-- Opening Marker --

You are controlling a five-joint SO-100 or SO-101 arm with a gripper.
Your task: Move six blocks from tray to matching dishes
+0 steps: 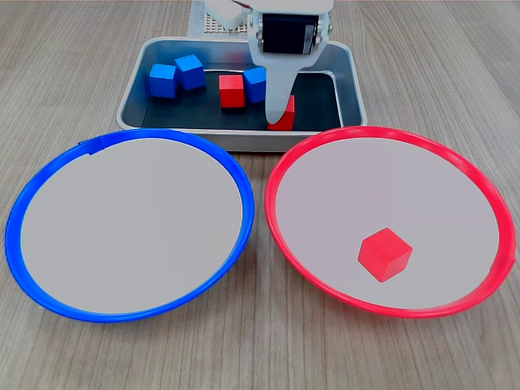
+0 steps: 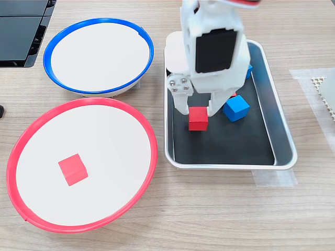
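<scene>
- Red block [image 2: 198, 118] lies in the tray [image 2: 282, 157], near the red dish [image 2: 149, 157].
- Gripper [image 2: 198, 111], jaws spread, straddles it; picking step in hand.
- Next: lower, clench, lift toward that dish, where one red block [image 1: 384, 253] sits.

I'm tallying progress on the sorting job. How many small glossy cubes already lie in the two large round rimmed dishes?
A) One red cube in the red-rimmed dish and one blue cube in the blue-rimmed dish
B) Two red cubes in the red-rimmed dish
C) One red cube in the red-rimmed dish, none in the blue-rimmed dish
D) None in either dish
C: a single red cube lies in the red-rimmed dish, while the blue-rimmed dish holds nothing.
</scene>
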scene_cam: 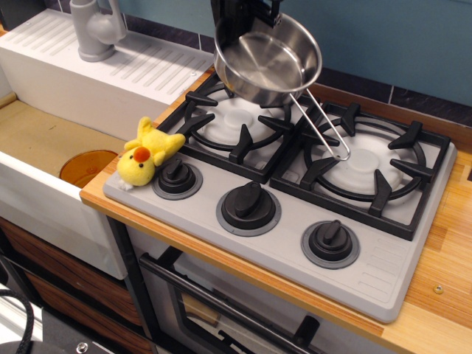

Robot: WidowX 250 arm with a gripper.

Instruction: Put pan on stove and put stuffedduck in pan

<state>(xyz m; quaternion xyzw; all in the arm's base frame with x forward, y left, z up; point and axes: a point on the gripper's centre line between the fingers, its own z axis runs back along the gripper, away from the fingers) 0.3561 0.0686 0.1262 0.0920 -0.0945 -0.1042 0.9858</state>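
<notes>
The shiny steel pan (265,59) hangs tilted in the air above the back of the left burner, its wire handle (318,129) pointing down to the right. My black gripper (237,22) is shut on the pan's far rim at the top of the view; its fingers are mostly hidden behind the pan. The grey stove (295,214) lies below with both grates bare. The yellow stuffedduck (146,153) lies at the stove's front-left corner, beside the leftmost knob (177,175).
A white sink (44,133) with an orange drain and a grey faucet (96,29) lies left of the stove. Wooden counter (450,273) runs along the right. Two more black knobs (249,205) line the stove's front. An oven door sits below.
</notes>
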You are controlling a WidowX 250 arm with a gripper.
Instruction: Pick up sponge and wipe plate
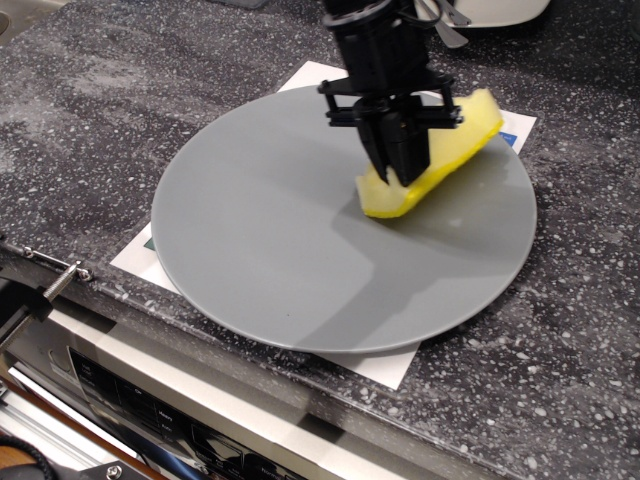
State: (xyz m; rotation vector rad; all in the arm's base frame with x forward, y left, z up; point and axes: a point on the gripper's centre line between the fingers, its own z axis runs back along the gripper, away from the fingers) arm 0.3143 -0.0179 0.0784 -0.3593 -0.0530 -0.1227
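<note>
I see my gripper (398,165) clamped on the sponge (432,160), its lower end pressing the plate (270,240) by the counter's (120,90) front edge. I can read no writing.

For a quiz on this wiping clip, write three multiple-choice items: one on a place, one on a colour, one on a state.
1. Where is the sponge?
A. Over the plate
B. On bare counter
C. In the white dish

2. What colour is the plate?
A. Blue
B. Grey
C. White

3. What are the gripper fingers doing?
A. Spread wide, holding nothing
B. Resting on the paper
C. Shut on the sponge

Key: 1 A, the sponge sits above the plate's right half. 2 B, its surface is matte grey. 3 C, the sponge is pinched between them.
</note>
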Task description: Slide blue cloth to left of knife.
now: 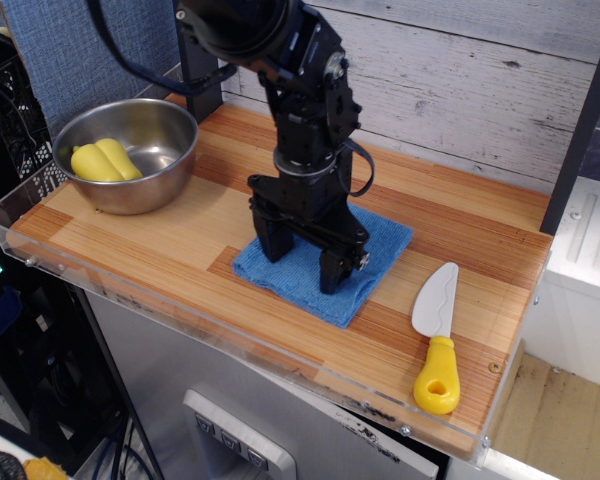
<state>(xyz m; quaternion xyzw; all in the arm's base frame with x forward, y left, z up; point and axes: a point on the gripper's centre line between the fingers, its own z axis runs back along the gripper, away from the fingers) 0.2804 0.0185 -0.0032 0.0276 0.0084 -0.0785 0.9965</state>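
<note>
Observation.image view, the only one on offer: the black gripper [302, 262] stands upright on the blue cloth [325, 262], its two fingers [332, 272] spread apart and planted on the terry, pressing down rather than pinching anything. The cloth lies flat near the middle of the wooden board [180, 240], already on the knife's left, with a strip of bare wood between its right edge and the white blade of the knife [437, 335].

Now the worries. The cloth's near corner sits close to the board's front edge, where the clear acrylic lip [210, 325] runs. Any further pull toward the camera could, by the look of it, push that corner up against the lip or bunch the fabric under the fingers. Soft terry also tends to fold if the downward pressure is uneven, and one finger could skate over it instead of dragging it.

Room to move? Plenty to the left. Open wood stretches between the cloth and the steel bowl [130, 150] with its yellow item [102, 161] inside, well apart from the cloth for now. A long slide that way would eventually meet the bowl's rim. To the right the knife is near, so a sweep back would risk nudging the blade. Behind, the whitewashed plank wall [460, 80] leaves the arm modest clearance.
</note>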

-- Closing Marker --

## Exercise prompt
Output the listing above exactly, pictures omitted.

## The answer
You are controlling a five-joint SO-100 or SO-101 arm with a gripper.
Your task: Move six blocks from tray to matching dishes
+0 steps: 
+0 steps: 
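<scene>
- Red block [image 2: 198, 118] lies in the tray [image 2: 282, 157], near the red dish [image 2: 149, 157].
- Gripper [image 2: 198, 111], jaws spread, straddles it; picking step in hand.
- Next: lower, clench, lift toward that dish, where one red block [image 1: 384, 253] sits.

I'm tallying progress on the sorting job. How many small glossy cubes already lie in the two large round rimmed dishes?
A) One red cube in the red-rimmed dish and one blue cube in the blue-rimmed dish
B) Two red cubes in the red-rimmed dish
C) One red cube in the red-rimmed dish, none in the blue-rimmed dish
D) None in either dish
C: a single red cube lies in the red-rimmed dish, while the blue-rimmed dish holds nothing.
</scene>
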scene_cam: 

Robot: WidowX 250 arm with a gripper.

Instruction: Put pan on stove and put stuffedduck in pan

<state>(xyz m; quaternion xyzw; all in the arm's base frame with x forward, y left, z up; point and axes: a point on the gripper's centre line between the fingers, its own z axis runs back along the gripper, away from the fingers) 0.3561 0.0686 0.1262 0.0920 -0.0945 -0.1042 0.9858</state>
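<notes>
The shiny steel pan (265,59) hangs tilted in the air above the back of the left burner, its wire handle (318,129) pointing down to the right. My black gripper (237,22) is shut on the pan's far rim at the top of the view; its fingers are mostly hidden behind the pan. The grey stove (295,214) lies below with both grates bare. The yellow stuffedduck (146,153) lies at the stove's front-left corner, beside the leftmost knob (177,175).
A white sink (44,133) with an orange drain and a grey faucet (96,29) lies left of the stove. Wooden counter (450,273) runs along the right. Two more black knobs (249,205) line the stove's front. An oven door sits below.
</notes>
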You are controlling a WidowX 250 arm with a gripper.
Instruction: Pick up sponge and wipe plate
State: (xyz m; rotation vector rad; all in the arm's base frame with x forward, y left, z up; point and axes: a point on the gripper's centre line between the fingers, its own z axis runs back along the gripper, away from the fingers) arm 0.3143 -0.0179 0.0784 -0.3593 -0.0530 -0.1227
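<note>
I see my gripper (398,165) clamped on the sponge (432,160), its lower end pressing the plate (270,240) by the counter's (120,90) front edge. I can read no writing.

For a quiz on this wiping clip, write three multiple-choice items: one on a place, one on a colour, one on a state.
1. Where is the sponge?
A. Over the plate
B. On bare counter
C. In the white dish

2. What colour is the plate?
A. Blue
B. Grey
C. White

3. What are the gripper fingers doing?
A. Spread wide, holding nothing
B. Resting on the paper
C. Shut on the sponge

Key: 1 A, the sponge sits above the plate's right half. 2 B, its surface is matte grey. 3 C, the sponge is pinched between them.
</note>
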Task description: Slide blue cloth to left of knife.
now: 
<state>(xyz m; quaternion xyzw; all in the arm's base frame with x forward, y left, z up; point and axes: a point on the gripper's centre line between the fingers, its own z axis runs back along the gripper, away from the fingers) 0.2804 0.0185 -0.0032 0.0276 0.0084 -0.0785 0.9965</state>
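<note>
Observation.image view, the only one on offer: the black gripper [302, 262] stands upright on the blue cloth [325, 262], its two fingers [332, 272] spread apart and planted on the terry, pressing down rather than pinching anything. The cloth lies flat near the middle of the wooden board [180, 240], already on the knife's left, with a strip of bare wood between its right edge and the white blade of the knife [437, 335].

Now the worries. The cloth's near corner sits close to the board's front edge, where the clear acrylic lip [210, 325] runs. Any further pull toward the camera could, by the look of it, push that corner up against the lip or bunch the fabric under the fingers. Soft terry also tends to fold if the downward pressure is uneven, and one finger could skate over it instead of dragging it.

Room to move? Plenty to the left. Open wood stretches between the cloth and the steel bowl [130, 150] with its yellow item [102, 161] inside, well apart from the cloth for now. A long slide that way would eventually meet the bowl's rim. To the right the knife is near, so a sweep back would risk nudging the blade. Behind, the whitewashed plank wall [460, 80] leaves the arm modest clearance.
</note>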

The exercise concludes with this answer.